August 10th, 2023

Announcing NuGet 6.7 – Keeping You Secure

NuGet 6.7 is included in Visual Studio 2022 and .NET 7.0 out of the box. You can also download NuGet 6.7 for Windows, macOS, and Linux as a standalone executable.

Security is a chain; it’s only as strong as its weakest link. That’s why today, we are happy to announce that NuGet 6.7 brings a plethora of security features such as enhancements to package source mapping, new vulnerability APIs, package version dropdown changes, and new warning messages for chain of trust issues.

NuGet 6.7 Highlights

There are many new features in NuGet 6.7:

View your package source mapping status in the package details pane

You will now see when NuGet packages are not mapped to respective package source(s).

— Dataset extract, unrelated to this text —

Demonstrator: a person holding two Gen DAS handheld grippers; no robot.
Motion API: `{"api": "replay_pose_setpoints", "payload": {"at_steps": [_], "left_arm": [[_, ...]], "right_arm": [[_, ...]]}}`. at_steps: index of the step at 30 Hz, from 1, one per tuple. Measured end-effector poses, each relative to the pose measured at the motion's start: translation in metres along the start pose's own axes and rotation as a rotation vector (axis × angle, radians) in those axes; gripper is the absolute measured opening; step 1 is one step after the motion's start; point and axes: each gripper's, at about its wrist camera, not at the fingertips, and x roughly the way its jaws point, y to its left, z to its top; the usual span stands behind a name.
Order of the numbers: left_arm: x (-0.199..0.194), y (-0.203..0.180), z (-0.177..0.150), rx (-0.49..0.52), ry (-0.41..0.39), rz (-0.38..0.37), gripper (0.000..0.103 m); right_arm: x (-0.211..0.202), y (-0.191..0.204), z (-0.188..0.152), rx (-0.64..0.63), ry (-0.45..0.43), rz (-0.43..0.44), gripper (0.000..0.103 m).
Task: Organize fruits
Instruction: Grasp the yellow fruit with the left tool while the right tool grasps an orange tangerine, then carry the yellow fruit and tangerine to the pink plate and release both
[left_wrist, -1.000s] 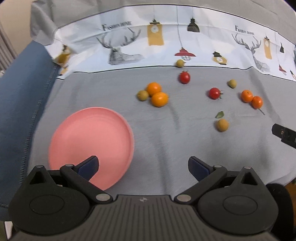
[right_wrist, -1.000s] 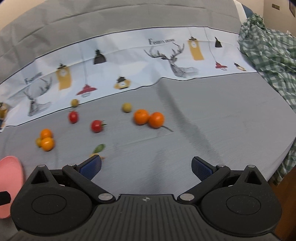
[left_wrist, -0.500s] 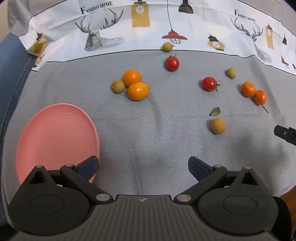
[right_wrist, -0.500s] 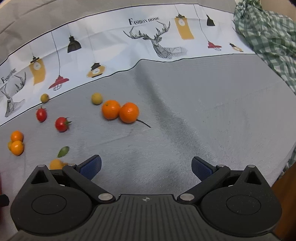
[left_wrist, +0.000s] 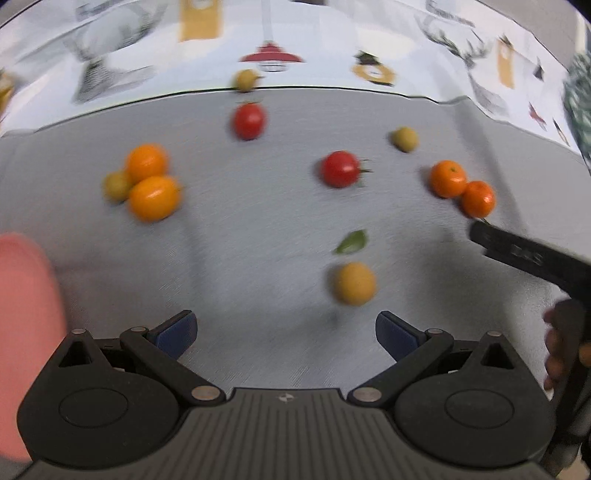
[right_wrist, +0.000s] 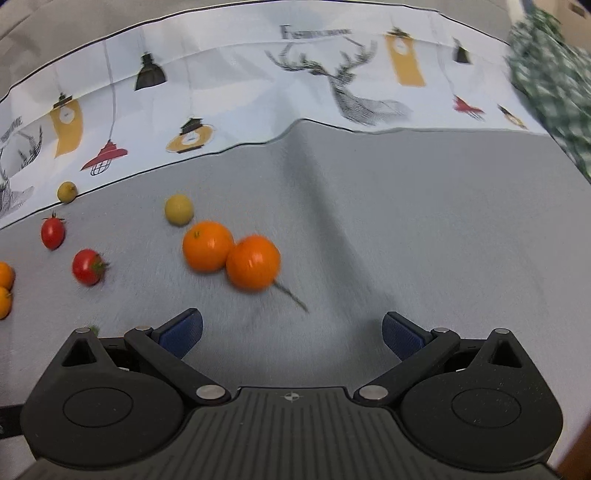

Image packageSourceMappingOn

When packages are not mapped, you can configure your NuGet.config package source mappings by hitting the Configure link.

Image packageSourceMappingOff

For more information, see our documentation on package source mapping.

Easily create package source mappings for your NuGet.config

To manage all of your package source mappings, you can now do so through the Tools > Options > NuGet Package Manager > Package Source Mappings options menu.

Image packageSourceMappingAddMappings

For more information, see our documentation on package source mapping.

New VulnerabilityInfo API in NuGet.Protocol

There is a new resource in the V3 protocol called VulnerabilityInfo which provides package vulnerability information to use in scenarios such as checking packages during restore operations. In the case that an application or tool needs to check a large number of packages for known vulnerabilities, you can use this new resource.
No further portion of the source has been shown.